__Directions__
Nothing should be output except the lines from the top of the material below through the line that contains "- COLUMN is", each exactly as written.

■ ■ ■ ■ ■ ■ ■

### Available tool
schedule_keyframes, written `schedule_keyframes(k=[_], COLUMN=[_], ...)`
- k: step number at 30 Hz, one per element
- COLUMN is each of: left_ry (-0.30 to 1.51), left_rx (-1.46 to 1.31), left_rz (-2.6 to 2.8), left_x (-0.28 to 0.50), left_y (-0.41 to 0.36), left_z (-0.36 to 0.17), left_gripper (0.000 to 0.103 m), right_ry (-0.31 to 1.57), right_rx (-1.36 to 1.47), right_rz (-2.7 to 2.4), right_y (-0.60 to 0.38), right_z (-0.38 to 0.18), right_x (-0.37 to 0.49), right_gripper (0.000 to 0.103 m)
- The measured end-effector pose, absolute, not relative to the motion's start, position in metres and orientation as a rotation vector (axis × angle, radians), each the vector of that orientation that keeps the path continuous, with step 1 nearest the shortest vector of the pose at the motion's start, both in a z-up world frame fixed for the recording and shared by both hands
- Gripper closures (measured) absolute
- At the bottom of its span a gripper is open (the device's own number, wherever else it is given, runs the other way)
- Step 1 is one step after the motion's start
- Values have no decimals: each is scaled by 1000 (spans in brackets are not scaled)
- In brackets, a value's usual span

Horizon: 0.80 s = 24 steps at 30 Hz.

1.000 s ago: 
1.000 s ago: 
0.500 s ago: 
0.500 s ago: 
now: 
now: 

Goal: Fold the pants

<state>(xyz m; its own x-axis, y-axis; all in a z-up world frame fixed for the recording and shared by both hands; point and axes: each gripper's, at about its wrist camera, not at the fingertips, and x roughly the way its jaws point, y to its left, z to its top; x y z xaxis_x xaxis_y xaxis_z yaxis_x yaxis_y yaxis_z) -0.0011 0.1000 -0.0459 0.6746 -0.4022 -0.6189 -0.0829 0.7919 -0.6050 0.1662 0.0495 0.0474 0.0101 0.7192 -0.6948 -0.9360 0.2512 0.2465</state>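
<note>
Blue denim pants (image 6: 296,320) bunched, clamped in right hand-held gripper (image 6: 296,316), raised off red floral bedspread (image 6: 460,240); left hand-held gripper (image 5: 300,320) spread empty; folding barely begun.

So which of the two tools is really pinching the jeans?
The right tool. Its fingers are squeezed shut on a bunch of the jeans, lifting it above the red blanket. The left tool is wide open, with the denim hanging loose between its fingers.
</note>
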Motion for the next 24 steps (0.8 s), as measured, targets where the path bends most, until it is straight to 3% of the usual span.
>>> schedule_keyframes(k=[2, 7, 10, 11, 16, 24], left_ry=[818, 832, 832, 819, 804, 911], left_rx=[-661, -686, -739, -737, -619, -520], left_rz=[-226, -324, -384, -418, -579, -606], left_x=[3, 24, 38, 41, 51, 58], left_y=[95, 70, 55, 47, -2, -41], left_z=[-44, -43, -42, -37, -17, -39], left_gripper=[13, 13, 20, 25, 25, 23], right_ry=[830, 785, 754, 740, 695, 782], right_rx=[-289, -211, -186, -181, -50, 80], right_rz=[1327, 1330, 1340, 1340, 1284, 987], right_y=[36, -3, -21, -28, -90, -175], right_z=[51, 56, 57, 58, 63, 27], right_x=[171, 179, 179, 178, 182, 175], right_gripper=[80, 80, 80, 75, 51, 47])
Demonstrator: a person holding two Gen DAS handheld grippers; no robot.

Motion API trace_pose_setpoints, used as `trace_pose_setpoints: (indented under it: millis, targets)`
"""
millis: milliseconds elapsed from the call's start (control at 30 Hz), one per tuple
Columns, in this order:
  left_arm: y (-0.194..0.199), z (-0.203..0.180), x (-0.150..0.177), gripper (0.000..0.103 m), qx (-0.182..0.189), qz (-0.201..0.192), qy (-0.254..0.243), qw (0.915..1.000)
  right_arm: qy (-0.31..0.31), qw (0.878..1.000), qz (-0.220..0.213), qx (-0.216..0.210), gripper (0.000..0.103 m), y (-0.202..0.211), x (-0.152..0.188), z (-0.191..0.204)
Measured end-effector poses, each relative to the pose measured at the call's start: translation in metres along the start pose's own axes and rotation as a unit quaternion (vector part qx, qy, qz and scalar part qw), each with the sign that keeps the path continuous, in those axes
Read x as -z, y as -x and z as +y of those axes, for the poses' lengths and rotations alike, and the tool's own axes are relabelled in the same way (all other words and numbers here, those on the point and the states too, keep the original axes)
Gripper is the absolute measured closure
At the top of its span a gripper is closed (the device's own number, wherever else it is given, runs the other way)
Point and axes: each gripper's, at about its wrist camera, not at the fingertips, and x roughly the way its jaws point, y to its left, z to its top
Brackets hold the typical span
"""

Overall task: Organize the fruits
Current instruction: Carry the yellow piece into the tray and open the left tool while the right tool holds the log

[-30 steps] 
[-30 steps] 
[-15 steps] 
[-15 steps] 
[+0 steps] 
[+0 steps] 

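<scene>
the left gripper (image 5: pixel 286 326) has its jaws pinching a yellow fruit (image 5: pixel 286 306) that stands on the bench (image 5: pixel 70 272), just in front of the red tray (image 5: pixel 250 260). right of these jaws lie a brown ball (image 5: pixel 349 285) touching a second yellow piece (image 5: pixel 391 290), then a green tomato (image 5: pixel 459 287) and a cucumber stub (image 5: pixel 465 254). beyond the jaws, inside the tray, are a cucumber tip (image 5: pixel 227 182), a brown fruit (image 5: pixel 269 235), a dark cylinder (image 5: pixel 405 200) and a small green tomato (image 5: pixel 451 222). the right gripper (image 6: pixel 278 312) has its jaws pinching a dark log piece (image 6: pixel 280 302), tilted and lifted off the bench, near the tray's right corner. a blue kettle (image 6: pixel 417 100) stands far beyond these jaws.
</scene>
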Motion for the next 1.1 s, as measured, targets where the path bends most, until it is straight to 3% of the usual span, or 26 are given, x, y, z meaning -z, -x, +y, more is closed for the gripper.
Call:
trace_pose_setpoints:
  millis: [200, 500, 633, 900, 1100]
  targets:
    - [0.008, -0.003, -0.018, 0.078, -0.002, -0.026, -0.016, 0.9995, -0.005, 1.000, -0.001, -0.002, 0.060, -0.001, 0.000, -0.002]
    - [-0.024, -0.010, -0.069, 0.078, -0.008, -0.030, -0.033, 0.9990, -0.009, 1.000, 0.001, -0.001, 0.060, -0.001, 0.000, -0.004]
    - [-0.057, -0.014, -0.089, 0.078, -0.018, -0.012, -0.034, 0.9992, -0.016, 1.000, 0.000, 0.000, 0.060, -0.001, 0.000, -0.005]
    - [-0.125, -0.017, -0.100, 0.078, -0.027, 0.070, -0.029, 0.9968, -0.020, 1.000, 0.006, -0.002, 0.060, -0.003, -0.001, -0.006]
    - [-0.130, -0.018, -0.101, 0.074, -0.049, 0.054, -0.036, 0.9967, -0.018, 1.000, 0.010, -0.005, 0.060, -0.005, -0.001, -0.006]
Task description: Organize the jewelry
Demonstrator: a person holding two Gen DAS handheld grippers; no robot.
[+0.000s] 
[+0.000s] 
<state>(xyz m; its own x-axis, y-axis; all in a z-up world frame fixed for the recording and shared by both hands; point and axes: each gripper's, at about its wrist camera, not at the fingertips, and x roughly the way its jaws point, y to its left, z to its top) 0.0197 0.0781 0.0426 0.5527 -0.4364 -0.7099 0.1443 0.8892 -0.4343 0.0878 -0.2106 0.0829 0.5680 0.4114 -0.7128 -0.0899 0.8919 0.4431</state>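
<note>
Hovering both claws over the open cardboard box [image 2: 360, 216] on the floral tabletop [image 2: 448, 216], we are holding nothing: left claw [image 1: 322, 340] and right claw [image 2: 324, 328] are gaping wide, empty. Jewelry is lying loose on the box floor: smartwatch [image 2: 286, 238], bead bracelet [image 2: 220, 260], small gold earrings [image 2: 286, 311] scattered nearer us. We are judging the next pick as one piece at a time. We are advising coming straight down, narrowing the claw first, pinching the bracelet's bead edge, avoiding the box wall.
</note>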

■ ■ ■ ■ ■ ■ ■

__Solution__
### Available tool
schedule_keyframes, written `schedule_keyframes(k=[_], COLUMN=[_], ...)`
- k: step number at 30 Hz, one per element
- COLUMN is each of: left_ry (-0.30 to 1.51), left_rx (-1.46 to 1.31), left_rz (-2.6 to 2.8), left_x (-0.28 to 0.50), left_y (-0.41 to 0.36), left_z (-0.36 to 0.17), left_gripper (0.000 to 0.103 m), right_ry (-0.31 to 1.57), right_rx (-1.36 to 1.47), right_rz (-2.7 to 2.4), right_y (-0.60 to 0.38), right_z (-0.38 to 0.18), right_x (-0.37 to 0.49), right_gripper (0.000 to 0.103 m)

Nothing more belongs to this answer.